Task statement: Check every line of the data for the word "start", and copy those that have it.

******************************

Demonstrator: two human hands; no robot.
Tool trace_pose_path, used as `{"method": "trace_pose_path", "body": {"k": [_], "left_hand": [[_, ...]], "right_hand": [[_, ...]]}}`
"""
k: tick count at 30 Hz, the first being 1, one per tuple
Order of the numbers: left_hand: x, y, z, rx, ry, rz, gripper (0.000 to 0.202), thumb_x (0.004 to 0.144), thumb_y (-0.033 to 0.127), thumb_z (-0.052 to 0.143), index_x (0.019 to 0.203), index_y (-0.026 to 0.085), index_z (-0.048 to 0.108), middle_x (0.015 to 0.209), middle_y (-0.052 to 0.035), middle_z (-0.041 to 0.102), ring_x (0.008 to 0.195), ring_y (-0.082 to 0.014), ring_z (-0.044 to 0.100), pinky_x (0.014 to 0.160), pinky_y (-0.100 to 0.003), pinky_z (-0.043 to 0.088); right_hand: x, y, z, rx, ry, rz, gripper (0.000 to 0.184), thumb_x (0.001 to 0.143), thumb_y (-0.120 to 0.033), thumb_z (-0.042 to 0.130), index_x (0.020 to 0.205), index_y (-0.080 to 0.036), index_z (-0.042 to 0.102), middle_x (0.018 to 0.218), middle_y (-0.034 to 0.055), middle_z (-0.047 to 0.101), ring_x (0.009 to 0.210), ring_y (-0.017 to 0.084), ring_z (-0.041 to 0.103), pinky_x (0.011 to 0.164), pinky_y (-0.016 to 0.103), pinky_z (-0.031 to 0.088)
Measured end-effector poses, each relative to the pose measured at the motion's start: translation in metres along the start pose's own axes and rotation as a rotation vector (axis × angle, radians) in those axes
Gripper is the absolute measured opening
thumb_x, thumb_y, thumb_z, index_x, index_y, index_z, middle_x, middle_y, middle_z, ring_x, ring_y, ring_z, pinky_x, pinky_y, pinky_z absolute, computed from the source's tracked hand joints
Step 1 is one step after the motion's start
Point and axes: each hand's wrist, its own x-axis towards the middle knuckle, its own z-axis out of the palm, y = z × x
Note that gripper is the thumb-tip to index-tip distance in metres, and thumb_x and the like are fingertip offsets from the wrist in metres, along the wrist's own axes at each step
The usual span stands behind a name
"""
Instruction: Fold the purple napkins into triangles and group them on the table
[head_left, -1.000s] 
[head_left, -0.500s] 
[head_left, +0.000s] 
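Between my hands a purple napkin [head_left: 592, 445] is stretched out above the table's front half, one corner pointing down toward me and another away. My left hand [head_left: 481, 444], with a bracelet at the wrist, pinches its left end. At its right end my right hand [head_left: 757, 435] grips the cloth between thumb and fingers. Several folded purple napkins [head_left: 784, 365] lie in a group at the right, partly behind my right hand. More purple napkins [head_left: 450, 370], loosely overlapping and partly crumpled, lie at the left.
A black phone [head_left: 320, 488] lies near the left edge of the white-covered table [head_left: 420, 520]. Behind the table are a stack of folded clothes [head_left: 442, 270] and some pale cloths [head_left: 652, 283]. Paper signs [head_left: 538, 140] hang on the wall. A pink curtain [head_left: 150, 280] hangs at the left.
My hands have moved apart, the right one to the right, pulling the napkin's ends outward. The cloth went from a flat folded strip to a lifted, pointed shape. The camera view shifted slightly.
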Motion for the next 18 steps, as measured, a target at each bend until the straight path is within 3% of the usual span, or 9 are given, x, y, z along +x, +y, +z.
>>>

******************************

Task solution:
Measured end-effector poses, each relative to the pose measured at the motion's start: translation in metres along the start pose's own axes and rotation as a rotation vector (axis × angle, radians) in those axes
Step 1 is one step after the motion's start

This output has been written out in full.